Description
These Honey Harissa Salmon Quinoa Bowls are a delightful Mediterranean-inspired dish that brings together the bold flavors of harissa-marinated salmon, fluffy quinoa, and a refreshing lemon yogurt sauce. Perfect for a healthy and flavorful meal.
Ingredients
Scale
For the Salmon:
- 4 salmon fillets (4–6 oz each)
- 2 tablespoons harissa paste
- 1 tablespoon honey
- 1 tablespoon olive oil
- 1/2 teaspoon garlic powder
- 1/2 teaspoon salt
- 1/4 teaspoon black pepper
For the Quinoa Bowls:
- 1 cup quinoa (uncooked)
- 2 cups water or broth
- 1 cup cucumber (diced)
- 1 cup cherry tomatoes (halved)
- 1/2 cup shredded carrots
- 1/4 cup crumbled feta cheese (optional)
- 1/4 cup chopped fresh parsley or mint
- lemon wedges for serving
For the Lemon Yogurt Sauce:
- 1/2 cup plain Greek yogurt
- 1 tablespoon lemon juice
- 1 teaspoon lemon zest
- 1 tablespoon olive oil
- salt and pepper to taste
Instructions
- Preheat the oven: Preheat the oven to 400°F and line a baking sheet with parchment paper.

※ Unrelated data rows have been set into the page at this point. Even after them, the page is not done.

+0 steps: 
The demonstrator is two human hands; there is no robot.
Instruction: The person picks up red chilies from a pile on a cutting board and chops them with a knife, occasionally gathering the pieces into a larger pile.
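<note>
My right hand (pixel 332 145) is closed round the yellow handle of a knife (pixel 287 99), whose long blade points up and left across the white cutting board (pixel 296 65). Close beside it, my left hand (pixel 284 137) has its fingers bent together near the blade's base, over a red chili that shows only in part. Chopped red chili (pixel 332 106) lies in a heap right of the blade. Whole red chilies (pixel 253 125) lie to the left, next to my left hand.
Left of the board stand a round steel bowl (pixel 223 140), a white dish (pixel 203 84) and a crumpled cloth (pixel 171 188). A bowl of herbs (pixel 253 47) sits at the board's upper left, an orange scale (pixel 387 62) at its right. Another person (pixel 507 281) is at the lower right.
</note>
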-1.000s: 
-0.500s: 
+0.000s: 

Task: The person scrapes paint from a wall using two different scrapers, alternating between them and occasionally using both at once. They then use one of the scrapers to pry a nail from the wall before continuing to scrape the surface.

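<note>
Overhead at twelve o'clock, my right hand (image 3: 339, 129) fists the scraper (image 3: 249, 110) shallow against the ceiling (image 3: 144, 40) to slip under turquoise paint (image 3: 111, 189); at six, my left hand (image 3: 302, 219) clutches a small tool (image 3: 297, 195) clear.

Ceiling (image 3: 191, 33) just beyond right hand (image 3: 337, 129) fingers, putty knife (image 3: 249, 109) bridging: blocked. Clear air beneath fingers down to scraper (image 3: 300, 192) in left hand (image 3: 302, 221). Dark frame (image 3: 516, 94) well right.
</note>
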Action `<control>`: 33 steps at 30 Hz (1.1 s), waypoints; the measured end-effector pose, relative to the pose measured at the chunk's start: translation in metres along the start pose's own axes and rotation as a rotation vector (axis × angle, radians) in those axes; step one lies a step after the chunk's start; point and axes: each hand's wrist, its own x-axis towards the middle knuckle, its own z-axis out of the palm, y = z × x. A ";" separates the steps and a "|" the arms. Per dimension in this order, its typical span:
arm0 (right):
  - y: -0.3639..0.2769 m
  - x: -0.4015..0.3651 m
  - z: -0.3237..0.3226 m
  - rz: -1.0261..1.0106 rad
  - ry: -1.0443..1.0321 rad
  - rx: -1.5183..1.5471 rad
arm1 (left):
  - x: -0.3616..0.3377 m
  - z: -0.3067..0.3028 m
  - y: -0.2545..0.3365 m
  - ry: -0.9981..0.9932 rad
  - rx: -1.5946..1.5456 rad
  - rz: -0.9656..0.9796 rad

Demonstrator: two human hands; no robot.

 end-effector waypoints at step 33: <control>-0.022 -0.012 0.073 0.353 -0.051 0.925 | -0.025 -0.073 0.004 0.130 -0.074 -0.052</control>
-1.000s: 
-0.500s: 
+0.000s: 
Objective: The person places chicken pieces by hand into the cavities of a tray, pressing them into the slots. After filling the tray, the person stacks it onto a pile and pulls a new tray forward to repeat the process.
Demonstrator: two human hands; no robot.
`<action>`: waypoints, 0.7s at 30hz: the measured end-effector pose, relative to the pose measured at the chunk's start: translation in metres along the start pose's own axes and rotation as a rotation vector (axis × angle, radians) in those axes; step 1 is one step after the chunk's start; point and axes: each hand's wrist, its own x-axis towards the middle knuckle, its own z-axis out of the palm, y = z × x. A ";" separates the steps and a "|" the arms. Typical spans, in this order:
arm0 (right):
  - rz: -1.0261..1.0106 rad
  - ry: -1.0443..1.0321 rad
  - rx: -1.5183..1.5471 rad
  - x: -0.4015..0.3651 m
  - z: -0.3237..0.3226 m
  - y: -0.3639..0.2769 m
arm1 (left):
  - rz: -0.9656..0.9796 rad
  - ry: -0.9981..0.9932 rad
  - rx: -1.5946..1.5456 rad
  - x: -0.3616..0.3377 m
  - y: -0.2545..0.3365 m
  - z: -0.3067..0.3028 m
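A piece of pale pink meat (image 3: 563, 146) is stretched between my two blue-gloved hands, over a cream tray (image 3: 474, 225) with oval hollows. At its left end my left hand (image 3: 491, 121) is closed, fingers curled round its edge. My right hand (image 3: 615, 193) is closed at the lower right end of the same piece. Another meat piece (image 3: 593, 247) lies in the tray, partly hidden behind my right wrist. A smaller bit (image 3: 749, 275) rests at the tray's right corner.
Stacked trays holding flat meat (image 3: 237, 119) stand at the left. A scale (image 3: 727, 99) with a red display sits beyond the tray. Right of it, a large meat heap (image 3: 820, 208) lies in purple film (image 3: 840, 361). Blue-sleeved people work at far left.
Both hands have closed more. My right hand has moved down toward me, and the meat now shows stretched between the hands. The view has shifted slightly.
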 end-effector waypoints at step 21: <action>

- Prepare the Salmon: Mix harissa paste, honey, olive oil, garlic powder, salt, and pepper. Brush over salmon fillets and bake for 12–15 minutes.
- Cook the Quinoa: Rinse quinoa, cook with water or broth until tender.

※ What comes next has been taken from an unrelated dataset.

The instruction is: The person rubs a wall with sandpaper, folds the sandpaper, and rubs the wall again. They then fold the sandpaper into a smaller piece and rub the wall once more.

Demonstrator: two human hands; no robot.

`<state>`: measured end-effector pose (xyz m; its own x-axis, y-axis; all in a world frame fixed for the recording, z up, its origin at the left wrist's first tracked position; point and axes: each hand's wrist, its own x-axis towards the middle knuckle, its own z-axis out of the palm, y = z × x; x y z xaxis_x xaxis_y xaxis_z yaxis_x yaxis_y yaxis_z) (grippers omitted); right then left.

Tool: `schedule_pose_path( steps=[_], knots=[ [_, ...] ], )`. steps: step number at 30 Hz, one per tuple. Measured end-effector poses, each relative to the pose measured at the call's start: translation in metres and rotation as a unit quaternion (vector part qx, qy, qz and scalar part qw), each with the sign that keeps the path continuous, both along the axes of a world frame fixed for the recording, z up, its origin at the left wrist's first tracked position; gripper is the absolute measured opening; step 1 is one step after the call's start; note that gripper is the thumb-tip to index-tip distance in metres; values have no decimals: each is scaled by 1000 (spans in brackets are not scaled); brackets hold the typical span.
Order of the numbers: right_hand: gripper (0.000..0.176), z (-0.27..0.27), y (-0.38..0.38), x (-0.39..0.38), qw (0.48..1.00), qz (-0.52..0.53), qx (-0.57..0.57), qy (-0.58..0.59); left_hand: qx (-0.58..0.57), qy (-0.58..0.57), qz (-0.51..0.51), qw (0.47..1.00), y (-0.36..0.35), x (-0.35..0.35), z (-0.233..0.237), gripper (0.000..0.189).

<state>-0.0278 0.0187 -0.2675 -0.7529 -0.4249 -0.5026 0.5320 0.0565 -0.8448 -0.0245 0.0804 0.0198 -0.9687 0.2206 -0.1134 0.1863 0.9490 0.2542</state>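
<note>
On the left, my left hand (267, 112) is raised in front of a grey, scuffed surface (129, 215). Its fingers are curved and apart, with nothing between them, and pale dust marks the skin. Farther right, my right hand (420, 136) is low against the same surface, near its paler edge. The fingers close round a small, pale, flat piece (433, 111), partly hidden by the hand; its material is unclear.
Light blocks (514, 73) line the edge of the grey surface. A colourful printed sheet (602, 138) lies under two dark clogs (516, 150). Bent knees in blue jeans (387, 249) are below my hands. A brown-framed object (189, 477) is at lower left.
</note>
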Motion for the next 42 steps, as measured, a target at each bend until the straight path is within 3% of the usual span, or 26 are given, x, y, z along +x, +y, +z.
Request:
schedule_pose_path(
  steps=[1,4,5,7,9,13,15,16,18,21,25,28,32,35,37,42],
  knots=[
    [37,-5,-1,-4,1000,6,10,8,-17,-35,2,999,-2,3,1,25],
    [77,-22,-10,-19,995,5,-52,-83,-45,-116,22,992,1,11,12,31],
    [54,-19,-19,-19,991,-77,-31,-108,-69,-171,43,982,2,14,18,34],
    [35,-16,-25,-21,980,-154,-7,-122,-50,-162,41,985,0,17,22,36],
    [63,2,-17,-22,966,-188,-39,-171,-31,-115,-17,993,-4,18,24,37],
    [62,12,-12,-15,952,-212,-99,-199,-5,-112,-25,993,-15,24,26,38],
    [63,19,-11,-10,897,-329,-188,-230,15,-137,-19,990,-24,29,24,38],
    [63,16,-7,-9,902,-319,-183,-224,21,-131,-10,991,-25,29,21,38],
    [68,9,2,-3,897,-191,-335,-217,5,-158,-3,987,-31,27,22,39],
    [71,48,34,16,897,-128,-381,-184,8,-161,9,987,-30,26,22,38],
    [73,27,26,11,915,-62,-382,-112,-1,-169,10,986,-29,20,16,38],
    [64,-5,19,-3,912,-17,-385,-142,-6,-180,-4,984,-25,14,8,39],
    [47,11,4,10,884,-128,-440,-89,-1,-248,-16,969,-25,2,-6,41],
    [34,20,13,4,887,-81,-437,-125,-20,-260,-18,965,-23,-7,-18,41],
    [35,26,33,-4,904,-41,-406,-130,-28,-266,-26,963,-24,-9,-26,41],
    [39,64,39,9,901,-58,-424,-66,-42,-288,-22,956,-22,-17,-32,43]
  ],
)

- Make the Lemon Yogurt Sauce: Combine Greek yogurt, lemon juice, zest, olive oil, salt, and pepper.
- Assemble the Bowls: Divide quinoa among bowls, top with salmon, cucumber, tomatoes, carrots, feta, herbs. Drizzle with lemon yogurt sauce and serve with lemon wedges.
Notes
- Harissa heat can vary, adjust to taste.
- Salmon can be swapped with chicken or tofu.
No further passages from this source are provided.